A couple of weeks ago I wandered into Shakespeare & Co. my english bookshop in Vienna, intent for something to rectify my empty reading pile. I went to the counter and said, “Do you have—” looking down and seeing there the exact thing I was hoping for, “that?” I finished, pointing at Iain Banks final work. “Why yes, how many would you like?” “Just the one would be brilliant.” and just as with my latest read, off I peddled to Café Prückel to sit outside and read.

I thought I might leave this one until back in Berlin, the subject matter along with Banks’ death I suspected would put me in a foul mood. Nonetheless, the urge to read overcame that wariness, and I pelted through The Quarry in my usual few days (usual meaning I was being trying for slow).

A week or so before, I’d picked up The Wasp Factory, almost the last of his I don’t have on my shelves, and the one I haven’t read in years. There was a sharp similarity between the two, a teenage boy living with his father in a house where changes were immanent. Of course that’s where much of the similarity ends. The rest has more in common with the worlds of Stonemouth, The Steep Approach to Garbadale, or perhaps Whit, especially in the writing which is definitely in the recent style rather than in those works from the ’90s.

I’d love to say this is a sublime ending to three decades of writing, but it isn’t.

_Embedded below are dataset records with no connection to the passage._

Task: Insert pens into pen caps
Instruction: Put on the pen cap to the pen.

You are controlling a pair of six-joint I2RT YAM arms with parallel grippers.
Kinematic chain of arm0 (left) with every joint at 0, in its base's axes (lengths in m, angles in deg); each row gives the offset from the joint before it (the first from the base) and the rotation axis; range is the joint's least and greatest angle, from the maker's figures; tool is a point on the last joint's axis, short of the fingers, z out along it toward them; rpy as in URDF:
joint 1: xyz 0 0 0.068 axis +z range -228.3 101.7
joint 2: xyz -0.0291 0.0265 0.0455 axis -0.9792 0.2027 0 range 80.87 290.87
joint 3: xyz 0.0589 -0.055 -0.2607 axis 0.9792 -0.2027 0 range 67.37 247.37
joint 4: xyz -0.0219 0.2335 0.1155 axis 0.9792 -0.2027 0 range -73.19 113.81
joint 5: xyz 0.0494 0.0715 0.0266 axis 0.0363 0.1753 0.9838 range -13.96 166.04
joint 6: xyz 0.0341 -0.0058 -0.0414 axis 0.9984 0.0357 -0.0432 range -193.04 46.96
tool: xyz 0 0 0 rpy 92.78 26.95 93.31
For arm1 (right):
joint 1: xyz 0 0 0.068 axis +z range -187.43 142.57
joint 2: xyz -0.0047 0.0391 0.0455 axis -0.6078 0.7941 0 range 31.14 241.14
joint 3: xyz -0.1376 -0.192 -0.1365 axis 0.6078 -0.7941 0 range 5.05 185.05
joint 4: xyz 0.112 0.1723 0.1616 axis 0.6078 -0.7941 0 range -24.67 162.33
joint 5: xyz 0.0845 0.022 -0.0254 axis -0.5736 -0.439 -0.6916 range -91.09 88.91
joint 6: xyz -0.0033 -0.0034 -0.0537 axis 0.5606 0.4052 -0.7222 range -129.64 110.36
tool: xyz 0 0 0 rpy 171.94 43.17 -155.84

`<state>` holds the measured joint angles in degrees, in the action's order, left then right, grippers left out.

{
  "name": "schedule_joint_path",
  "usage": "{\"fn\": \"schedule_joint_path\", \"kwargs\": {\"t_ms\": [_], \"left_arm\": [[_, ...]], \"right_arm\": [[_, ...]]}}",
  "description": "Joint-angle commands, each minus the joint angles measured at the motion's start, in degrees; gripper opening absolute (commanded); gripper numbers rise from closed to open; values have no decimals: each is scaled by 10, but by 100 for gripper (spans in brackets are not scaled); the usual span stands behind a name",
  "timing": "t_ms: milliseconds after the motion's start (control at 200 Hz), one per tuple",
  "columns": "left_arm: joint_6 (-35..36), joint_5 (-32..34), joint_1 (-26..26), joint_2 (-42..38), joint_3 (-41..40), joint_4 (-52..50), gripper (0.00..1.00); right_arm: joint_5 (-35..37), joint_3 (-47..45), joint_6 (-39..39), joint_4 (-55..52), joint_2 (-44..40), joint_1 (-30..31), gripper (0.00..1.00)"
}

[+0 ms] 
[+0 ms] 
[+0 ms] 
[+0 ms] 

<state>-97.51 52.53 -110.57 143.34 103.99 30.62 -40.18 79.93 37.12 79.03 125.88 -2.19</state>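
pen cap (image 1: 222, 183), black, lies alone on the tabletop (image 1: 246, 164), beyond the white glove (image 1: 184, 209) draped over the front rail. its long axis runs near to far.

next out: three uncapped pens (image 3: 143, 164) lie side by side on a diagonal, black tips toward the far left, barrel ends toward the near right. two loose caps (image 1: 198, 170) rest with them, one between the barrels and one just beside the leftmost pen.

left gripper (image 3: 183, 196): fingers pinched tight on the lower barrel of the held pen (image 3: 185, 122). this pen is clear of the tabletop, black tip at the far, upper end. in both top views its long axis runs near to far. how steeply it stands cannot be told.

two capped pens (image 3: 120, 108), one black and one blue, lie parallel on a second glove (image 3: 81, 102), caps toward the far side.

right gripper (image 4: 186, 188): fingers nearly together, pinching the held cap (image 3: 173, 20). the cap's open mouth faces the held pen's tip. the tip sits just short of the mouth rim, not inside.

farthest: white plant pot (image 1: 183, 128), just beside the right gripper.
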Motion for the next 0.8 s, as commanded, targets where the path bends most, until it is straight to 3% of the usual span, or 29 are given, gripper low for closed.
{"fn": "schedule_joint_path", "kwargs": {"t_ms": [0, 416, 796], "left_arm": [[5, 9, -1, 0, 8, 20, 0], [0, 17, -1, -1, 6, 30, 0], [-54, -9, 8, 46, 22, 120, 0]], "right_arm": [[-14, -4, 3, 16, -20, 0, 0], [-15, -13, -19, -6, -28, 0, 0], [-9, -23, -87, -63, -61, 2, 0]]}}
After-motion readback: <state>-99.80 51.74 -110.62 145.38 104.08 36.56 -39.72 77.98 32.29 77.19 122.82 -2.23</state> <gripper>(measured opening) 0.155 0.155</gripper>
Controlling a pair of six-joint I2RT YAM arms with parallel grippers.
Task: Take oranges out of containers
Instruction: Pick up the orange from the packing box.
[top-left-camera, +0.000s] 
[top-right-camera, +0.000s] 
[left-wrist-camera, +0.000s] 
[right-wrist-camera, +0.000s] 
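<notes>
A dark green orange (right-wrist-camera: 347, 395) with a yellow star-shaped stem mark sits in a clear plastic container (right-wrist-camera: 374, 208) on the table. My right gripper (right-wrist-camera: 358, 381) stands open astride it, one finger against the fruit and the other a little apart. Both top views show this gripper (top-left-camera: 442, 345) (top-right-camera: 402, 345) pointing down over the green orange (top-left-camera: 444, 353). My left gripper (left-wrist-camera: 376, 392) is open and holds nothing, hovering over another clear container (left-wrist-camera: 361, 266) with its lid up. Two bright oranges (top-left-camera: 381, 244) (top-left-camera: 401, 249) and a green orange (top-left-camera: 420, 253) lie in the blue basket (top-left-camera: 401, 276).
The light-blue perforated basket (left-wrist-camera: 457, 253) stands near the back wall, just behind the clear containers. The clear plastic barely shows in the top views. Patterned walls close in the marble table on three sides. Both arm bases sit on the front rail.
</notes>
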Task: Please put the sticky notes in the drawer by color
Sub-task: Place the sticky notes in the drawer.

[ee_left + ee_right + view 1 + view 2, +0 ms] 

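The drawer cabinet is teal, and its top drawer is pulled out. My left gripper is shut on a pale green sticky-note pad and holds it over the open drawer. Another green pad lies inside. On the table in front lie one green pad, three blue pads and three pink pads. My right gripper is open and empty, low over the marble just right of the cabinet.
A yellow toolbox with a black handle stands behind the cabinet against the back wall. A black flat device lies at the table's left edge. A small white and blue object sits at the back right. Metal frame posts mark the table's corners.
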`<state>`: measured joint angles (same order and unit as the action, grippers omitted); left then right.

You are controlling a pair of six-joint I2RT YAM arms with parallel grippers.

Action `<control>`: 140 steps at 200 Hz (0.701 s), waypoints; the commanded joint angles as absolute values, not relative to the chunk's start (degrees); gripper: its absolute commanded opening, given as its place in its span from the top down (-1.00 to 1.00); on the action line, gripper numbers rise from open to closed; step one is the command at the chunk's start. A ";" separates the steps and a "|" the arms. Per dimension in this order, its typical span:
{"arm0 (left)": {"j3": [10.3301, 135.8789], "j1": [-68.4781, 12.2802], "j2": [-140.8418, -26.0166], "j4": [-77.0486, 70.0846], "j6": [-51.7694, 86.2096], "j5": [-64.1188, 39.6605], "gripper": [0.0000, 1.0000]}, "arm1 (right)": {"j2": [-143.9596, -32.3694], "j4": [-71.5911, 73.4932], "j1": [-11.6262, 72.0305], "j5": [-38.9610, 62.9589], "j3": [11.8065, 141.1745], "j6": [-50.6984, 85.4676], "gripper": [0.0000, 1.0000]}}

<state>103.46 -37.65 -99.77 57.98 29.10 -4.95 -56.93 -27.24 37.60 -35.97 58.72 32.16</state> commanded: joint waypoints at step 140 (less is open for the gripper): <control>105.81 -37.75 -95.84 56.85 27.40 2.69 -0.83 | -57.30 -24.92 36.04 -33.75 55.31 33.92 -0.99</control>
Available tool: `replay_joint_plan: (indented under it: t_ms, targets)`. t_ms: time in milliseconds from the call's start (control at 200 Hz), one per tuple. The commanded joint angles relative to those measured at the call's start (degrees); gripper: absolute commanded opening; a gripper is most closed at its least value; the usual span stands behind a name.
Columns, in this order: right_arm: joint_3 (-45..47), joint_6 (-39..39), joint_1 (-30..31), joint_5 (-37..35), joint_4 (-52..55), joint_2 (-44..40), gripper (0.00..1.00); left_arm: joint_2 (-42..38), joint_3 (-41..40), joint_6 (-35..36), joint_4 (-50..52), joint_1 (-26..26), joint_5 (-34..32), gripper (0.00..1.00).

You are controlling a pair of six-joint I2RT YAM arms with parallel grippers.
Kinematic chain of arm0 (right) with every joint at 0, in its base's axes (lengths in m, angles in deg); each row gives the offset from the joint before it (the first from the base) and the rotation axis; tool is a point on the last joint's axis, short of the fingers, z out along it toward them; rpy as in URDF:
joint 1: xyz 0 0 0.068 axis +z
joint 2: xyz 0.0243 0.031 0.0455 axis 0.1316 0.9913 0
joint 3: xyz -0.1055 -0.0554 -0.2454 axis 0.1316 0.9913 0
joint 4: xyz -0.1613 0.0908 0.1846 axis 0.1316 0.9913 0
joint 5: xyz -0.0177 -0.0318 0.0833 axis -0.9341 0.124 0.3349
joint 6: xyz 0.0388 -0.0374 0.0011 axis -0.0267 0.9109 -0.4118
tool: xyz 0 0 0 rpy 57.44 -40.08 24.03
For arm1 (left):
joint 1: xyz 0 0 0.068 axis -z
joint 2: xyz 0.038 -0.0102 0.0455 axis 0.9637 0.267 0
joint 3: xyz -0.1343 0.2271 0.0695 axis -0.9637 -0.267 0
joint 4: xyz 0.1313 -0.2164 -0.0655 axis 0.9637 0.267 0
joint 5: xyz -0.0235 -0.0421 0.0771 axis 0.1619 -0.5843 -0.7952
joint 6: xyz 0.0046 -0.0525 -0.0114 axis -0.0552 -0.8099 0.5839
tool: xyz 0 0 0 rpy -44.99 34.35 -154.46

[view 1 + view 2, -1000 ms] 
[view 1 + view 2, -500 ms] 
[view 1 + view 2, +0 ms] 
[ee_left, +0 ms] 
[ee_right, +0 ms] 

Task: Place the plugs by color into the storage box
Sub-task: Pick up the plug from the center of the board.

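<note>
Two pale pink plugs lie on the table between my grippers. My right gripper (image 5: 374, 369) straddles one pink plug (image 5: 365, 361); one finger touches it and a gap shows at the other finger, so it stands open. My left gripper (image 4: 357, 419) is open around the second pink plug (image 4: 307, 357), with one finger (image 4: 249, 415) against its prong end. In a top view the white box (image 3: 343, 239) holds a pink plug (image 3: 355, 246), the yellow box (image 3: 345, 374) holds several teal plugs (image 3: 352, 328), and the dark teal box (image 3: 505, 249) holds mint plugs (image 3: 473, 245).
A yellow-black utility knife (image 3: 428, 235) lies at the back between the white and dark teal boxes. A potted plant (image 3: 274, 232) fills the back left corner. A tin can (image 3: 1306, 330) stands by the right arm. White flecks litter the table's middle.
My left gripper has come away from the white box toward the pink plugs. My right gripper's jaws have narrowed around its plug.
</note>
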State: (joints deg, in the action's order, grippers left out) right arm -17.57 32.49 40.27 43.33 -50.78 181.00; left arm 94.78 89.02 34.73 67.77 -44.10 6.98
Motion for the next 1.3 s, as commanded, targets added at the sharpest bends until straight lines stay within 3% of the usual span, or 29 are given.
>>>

It’s one of my least favourite, and to be honest his non-M. Banks work since Garbadale pales next to his recent sci-fi works. Surface Detail, The Hydrogen Sonata, Transition (yes, non-M but not really) are all seriously accomplished works by someone who knows what they’re doing. The Quarry on the other hand is like the more egregious rants from Complicity without any of their necessity, meeting the awkwardness of Dead Air. It feels rushed, which it may have been given Banks’ discovering he himself was being dealt with from within exactly as Kit’s father during the late stages of writing. It also feels very much like not a last book, not the one you’d write if you knew all your plans for other novels were about to come to nothing.